Problem to work on:
The data that follows is to be copied exactly, with each image removed.
··· Data excerpt
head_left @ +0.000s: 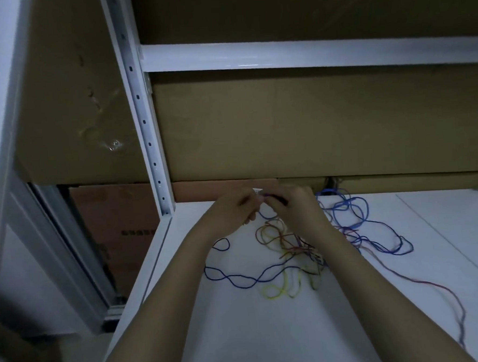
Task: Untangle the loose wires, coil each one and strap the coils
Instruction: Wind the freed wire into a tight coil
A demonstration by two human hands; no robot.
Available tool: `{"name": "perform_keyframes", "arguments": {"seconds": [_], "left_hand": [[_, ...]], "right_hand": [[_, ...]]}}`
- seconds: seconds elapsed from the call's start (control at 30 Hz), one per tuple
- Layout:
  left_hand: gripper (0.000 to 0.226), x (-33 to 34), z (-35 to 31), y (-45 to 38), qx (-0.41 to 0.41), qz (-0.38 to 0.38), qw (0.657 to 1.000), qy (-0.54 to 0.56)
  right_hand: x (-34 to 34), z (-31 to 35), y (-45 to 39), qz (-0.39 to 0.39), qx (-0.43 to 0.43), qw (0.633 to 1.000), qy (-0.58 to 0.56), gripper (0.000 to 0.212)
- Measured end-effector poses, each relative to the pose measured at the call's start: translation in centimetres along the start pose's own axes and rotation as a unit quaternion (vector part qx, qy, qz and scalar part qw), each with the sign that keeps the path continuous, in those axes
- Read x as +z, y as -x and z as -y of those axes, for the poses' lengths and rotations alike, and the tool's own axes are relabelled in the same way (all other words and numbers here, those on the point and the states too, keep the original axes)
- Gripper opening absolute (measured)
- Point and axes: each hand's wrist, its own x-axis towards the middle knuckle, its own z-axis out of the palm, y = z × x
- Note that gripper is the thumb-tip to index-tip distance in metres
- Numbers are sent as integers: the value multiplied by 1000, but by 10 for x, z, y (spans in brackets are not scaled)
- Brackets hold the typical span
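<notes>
Currently left hand [235, 209] and right hand [295, 205] pinch blue wire [238, 283] end at frame centre; wire tangle [298, 250] lies on bench [269, 333] below. Risk: pulling could tighten knots.

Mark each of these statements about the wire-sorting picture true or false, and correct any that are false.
1. Both hands are raised together at the far edge of the white shelf surface. True: the left hand and right hand meet there, working on something small between their fingers.
2. The wires are all neatly coiled and strapped. False: the tangle of wires lies loose and mixed.
3. A blue wire snakes across the surface nearer the left forearm. True.
4. The yellow wire hangs from the upper shelf beam. False: it lies on the surface among the others.
5. Cardboard boxes stand behind the wires. True.
</notes>
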Motion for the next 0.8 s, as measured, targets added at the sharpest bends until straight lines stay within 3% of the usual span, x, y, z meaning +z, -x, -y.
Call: {"name": "perform_keyframes", "arguments": {"seconds": [0.17, 0.23, 0.33, 0.43, 0.57, 0.67, 0.8], "left_hand": [[34, 2, 2, -2, 15, -200, 976, 84], [31, 3, 1, 0, 1, -187, 976, 114], [27, 5, -1, 4, -63, -69, 977, 190], [33, 6, -6, 9, -77, -2, 949, 307], [37, 5, -12, 13, -56, 12, 891, 450], [34, 5, -11, 16, -37, 26, 880, 473], [30, 12, 2, 18, 9, -86, 865, 494]], "right_hand": [[-18, -8, 23, 81, 139, 985, -68, 22], [-18, -6, 31, 59, 127, 990, -8, 23], [-18, -7, 34, 2, 88, 992, 88, 22], [-17, -7, 33, -3, 57, 994, 94, 20], [-6, 3, 33, 21, -4, 994, 106, 17], [9, 8, 39, 39, -23, 997, 70, 22], [19, 12, 56, 54, -13, 998, -5, 24]]}}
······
Response area:
head_left @ +0.000s: 
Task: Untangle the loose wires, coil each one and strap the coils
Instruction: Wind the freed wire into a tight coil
A demonstration by two human hands; no robot.
Available tool: `{"name": "perform_keyframes", "arguments": {"seconds": [_], "left_hand": [[_, ...]], "right_hand": [[_, ...]]}}`
- seconds: seconds elapsed from the call's start (control at 30 Hz), one per tuple
- Layout:
  left_hand: gripper (0.000 to 0.226), x (-33 to 34), z (-35 to 31), y (-45 to 38), qx (-0.41 to 0.41), qz (-0.38 to 0.38), qw (0.657 to 1.000), qy (-0.54 to 0.56)
  right_hand: x (-34 to 34), z (-31 to 35), y (-45 to 39), qz (-0.39 to 0.39), qx (-0.43 to 0.43), qw (0.633 to 1.000), qy (-0.58 to 0.56), gripper (0.000 to 0.212)
- Measured end-effector poses, each relative to the pose measured at the call's start: translation in centimetres along the start pose's own axes and rotation as a unit quaternion (vector part qx, qy, qz and scalar part qw), each with the sign that keeps the path continuous, in those axes
- Read x as +z, y as -x and z as -y of those axes, for the poses' lengths and rotations alike, and the tool's own axes are relabelled in the same way (all other words and numbers here, those on the point and the states too, keep the original axes)
- Gripper opening absolute (measured)
- Point and axes: each hand's wrist, its own x-axis towards the middle knuckle, its own z-axis out of the palm, y = z × x
- Note that gripper is the thumb-tip to index-tip distance in metres
- Numbers are sent as integers: the value multiplied by 1000, but by 10 for x, z, y (spans in brackets are not scaled)
- Brackets hold the typical span
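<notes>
Currently left hand [235, 209] and right hand [295, 205] pinch blue wire [238, 283] end at frame centre; wire tangle [298, 250] lies on bench [269, 333] below. Risk: pulling could tighten knots.

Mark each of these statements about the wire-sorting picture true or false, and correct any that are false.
1. Both hands are raised together at the far edge of the white shelf surface. True: the left hand and right hand meet there, working on something small between their fingers.
2. The wires are all neatly coiled and strapped. False: the tangle of wires lies loose and mixed.
3. A blue wire snakes across the surface nearer the left forearm. True.
4. The yellow wire hangs from the upper shelf beam. False: it lies on the surface among the others.
5. Cardboard boxes stand behind the wires. True.
</notes>
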Motion for the next 0.8 s, as measured, targets added at the sharpest bends until straight lines stay within 3% of the usual span, x, y, z meaning +z, -x, -y.
Call: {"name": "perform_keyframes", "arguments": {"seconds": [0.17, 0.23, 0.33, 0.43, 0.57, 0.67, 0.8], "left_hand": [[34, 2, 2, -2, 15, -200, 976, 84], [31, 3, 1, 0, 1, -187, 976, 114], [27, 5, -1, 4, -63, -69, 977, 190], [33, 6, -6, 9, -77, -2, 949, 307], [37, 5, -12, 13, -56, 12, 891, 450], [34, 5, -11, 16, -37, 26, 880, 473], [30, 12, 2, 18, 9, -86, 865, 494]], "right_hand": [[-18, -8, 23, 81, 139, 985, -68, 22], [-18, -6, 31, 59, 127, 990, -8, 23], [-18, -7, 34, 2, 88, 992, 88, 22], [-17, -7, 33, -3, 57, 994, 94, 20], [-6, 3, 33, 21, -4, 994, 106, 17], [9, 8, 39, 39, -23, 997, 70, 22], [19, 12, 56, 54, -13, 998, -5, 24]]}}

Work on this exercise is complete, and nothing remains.